The fourth concept from biology in Yao's taxonomy of hybridity is "transplantation":
A fourth technique of cultural combination I would like to identify as 'transplantation'. Perhaps the most obvious example of this strategy is 'code-switching', or the use of different languages in their original form without any concessions to potential incomprehensibility such as internal glosses or translations. Pound's use of Chinese and other languages in The Cantos falls into this category, as does the work of Marilyn Chin in which she incorporates actual Chinese characters into the textual fabric of her poems. Likewise, T S Eliot's use of multiple languages in The Waste Land can usefully be identified under this rubric.
The invocation of Marilyn Chin again here is a little confusing, since her inclusion (as well as T.S. Eliot) makes it hard for me to see how "transplantation" is different from his earlier concept "cross-fertilization." But Yao is thinking of transplantation a little differently, as his subsequent example of Ha Jin's English-language poetry shows:
Another form of'transplantation' might be seen in the early work of Ha Jin, whose first book of poems, Between Silences, carries the rather conspicuously evocative sub-title 'A Voice from China'. In this volume Jin writes English in an apparently unselfconscious way to 'present some experience of the 60s and 70s in China'," giving monologues and meditations by various personae about the Cultural Revolution, rather in the manner of a latter-day Edgar Lee Masters who has undergone the travails of an oppressive communist regime. Whether English suffices to represent a specifically named 'Chinese' experience never explicitly arises as an issue, but the work as a whole insistently raises the implicit question of linguistic commensurability, since few of the speakers are identified as capable themselves of employing the language used by the poet.
In other words, transplantation might be seen as something close to 'translation', only where the author is in some sense self-translating.
In the Indian context, one might see the reception in the west of the work of highly grounded Indian writers like R.K. Narayan as a slightly different but related form of transplantation. (We might possibly include Amitava Kumar as doing this in his new novel, which I recently reviewed.)
In popular music, perhaps Jay-Z/Panjabi MC's "Beware of the Boyz" was also an example of "transplantation."

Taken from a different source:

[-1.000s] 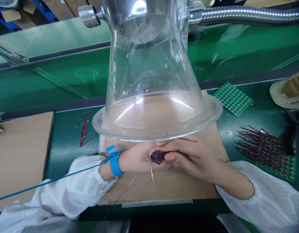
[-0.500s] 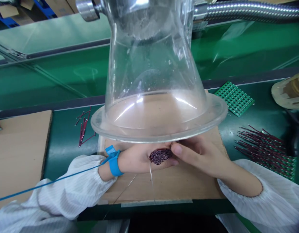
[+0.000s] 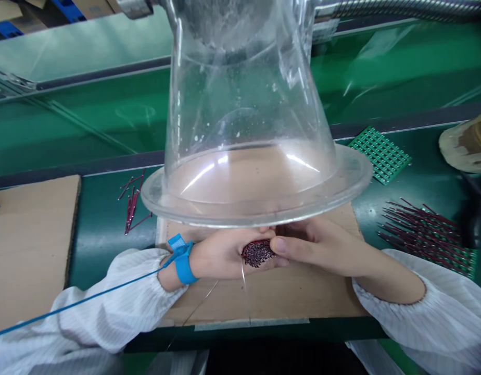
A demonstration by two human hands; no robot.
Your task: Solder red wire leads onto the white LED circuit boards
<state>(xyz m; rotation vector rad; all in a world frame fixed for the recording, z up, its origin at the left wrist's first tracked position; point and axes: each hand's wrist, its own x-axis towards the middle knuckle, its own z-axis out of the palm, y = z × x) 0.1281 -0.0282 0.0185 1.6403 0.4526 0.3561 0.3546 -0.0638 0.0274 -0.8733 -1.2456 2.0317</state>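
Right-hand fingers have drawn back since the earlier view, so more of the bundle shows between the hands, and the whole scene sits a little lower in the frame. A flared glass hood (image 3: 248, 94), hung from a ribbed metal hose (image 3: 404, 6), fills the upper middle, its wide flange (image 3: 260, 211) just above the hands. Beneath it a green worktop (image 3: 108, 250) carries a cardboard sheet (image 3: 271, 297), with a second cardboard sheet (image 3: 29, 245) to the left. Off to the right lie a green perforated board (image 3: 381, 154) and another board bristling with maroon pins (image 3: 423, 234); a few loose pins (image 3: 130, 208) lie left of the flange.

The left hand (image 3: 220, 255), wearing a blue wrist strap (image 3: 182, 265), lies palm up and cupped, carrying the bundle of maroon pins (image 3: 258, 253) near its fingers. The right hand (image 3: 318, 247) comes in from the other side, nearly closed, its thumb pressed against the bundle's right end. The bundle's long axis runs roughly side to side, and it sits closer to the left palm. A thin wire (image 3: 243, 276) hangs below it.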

Finally, Yao seems most excited about his fifth concept from biology, "mutation," which he finds present in John Yau's poetry:
Consequently, his invocations of Asian cultural traditions and forms function not as an attempt to recuperate a specific cultural inheritance, but rather as a means for critically interrogating established notions about both 'Asian' and 'American' cultures, as well as the boundary between them. Thus Yau's approach to ethnic expression in the 'Genghis Chan: Private Eye' series aims less at recuperating a lost personal history (and the accompanying idea of cultural authenticity) than at exploring the generative possibilities and limits of cross-cultural production. As even this single example from Yau's work suggests, his distinctive approach to ethnic expression underscores the need to establish a further category: 'mutation'. 'Mutation' signals a radically oppositional cross-cultural production because it necessarily upsets the familiar relationships and dynamics of exchange that structure different 'minority' traditions.
Again, popular music seems to give us some ready examples. I see someone like M.I.A. (though not so much in the new album) as engaged in what Yao calls mutation, along with new groups like The Kominas and Das Racist. Das Racist, for example, are not simply non-traditional minorities (an Afro-Cuban/Caucasian and two Indian Americans) doing hip hop; they are playing with their inauthentic identities in subversive ways, to challenge the idea of identity and authenticity in hip hop culture at a fundamental level (see "Fake Patois").